Die Mitgliedstaaten haben insgesamt 300 Milliarden Euro Fördergelder der EU nicht abgerufen. Das ist rund das Doppelte eines EU-Jahreshaushalts. Warum bleibt das Geld liegen? Es gibt verschiedene Gründe. Einer ist, dass das zur Verfügung gestellte Budget immer etwas höher angesetzt wird als die tatsächlichen Ausgaben. 2011/2012 hatte die EU sogar ein paar Monate lang Liquiditätsengpässe, weil die Mitgliedstaaten ausnahmsweise zeitgleich viele Gelder abriefen.
Was passiert mit nicht abgerufenen Geldern? Die gehen nach einer Frist von drei Jahren zurück in den EU-Haushalt, und letztlich profitieren die nationalen Finanzminister davon, denn entsprechend mindert sich der Beitrag zum europäischen Haushalt.
Warum gibt es beträchtliche Unterschiede zwischen den Mitgliedstaaten beim Abrufen der Mittel? Was macht Finnland, das die höchste Ausschöpfungsquote hat, anders als Italien mit der niedrigsten Quote? Die EU-Mitgliedstaaten haben höchst unterschiedlich funktionierende Verwaltungsstrukturen. Manche haben planungsreife Projekte in der Schublade und können sofort loslegen, wenn Geld bereitgestellt wird. In anderen Ländern müssen viele Verwaltungsebenen zusammenarbeiten. Das ist vor allem dann ein Problem, wenn sie nicht digital miteinander vernetzt sind. Da ist Finnland eben besser aufgestellt als Italien. Deutschland ist im Mittelmaß – das sieht man auch bei den Ausschöpfungsquoten.
Digitalisierung ist das Zauberwort? Es ist ein Teil der Zauberformel. Neben der Digitalisierung gehört dazu die Vereinfachung von Verwaltungsabläufen und vorausschauende Planung.
Kleineren Staaten fällt es offenkundig leichter, das umzusetzen. Natürlich, eine föderale Struktur und ein komplexes Verwaltungssystem verkomplizieren einiges.
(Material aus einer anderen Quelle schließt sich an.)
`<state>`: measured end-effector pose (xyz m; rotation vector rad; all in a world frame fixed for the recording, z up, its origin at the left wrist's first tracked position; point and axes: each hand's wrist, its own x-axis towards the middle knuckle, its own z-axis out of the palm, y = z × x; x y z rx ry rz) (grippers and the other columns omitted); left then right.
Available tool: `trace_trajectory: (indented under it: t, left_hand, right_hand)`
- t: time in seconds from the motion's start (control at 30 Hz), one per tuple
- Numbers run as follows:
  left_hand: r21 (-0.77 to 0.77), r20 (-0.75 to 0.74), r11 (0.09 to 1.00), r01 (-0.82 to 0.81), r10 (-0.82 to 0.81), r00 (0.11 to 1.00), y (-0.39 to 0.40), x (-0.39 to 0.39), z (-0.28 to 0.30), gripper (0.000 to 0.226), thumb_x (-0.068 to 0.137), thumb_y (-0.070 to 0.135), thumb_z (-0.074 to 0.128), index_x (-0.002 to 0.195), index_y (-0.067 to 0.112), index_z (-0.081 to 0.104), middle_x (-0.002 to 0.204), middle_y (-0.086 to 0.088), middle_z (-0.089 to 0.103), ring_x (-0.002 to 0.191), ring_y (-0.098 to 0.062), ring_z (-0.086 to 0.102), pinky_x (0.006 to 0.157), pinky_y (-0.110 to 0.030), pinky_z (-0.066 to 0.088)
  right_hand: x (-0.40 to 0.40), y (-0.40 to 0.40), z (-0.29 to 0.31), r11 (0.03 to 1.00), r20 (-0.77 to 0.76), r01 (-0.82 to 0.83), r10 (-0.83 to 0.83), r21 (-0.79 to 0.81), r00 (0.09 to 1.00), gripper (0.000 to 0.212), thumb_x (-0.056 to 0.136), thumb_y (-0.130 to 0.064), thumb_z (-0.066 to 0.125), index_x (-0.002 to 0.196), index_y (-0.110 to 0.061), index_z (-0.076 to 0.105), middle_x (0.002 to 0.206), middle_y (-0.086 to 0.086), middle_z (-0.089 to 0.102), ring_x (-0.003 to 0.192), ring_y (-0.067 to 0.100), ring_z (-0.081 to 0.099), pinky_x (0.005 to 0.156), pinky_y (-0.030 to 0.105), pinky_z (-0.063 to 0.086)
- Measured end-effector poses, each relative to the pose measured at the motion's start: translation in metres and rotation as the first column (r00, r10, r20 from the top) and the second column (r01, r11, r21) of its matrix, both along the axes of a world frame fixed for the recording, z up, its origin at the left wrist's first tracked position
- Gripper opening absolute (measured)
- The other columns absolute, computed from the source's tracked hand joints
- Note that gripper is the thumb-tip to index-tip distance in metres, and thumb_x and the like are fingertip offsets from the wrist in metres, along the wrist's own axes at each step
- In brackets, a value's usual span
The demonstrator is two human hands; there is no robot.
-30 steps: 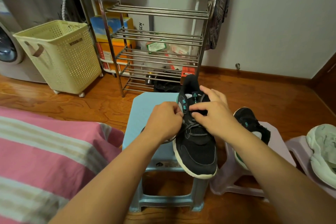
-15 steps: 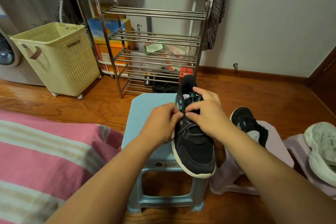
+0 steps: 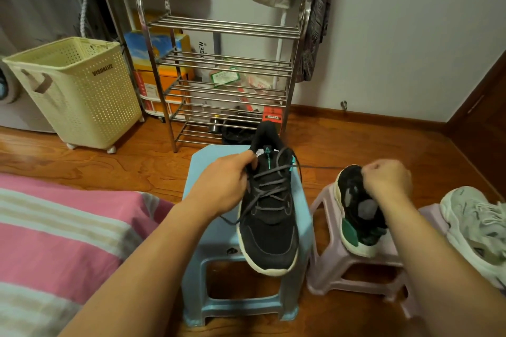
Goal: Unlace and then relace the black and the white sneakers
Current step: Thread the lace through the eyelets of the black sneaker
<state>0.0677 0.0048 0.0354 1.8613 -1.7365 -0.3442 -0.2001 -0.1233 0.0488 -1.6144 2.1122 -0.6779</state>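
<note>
A black sneaker (image 3: 269,216) sits toe-out over the near edge of a blue stool (image 3: 216,238), its dark lace (image 3: 269,186) slack and criss-crossed through most eyelets, one loose end trailing off its left side. The left hand (image 3: 221,186) grips the shoe's collar, fingers curled round its left side near the top eyelets. The right hand (image 3: 386,180) is drawn out to the right, clenched in a fist; a thin dark line runs from the shoe toward it, likely the other lace end, though what it pinches cannot be made out. A hard tug could drag the overhanging shoe off the stool, or snag the lace in an eyelet. A second black sneaker (image 3: 358,216) lies on a lilac stool (image 3: 325,262) beneath that fist, a white sneaker (image 3: 476,230) at far right. Beyond stand a metal rack (image 3: 224,63) and a cream basket (image 3: 74,90).
</note>
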Motion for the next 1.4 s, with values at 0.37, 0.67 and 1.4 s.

Wir sollten uns daher nicht in erster Linie fragen, was Deutschland von Estland lernen kann, sondern von Frankreich. Die Franzosen haben in den vergangenen Jahren erhebliche Fortschritte bei der Digitalisierung gemacht und dadurch ihren Status deutlich verbessert. Wenn der Gesetzgeber entschieden handelt und entsprechende Systeme vorschreibt, geht es also. Herr Lehne, vielen Dank für das Interview.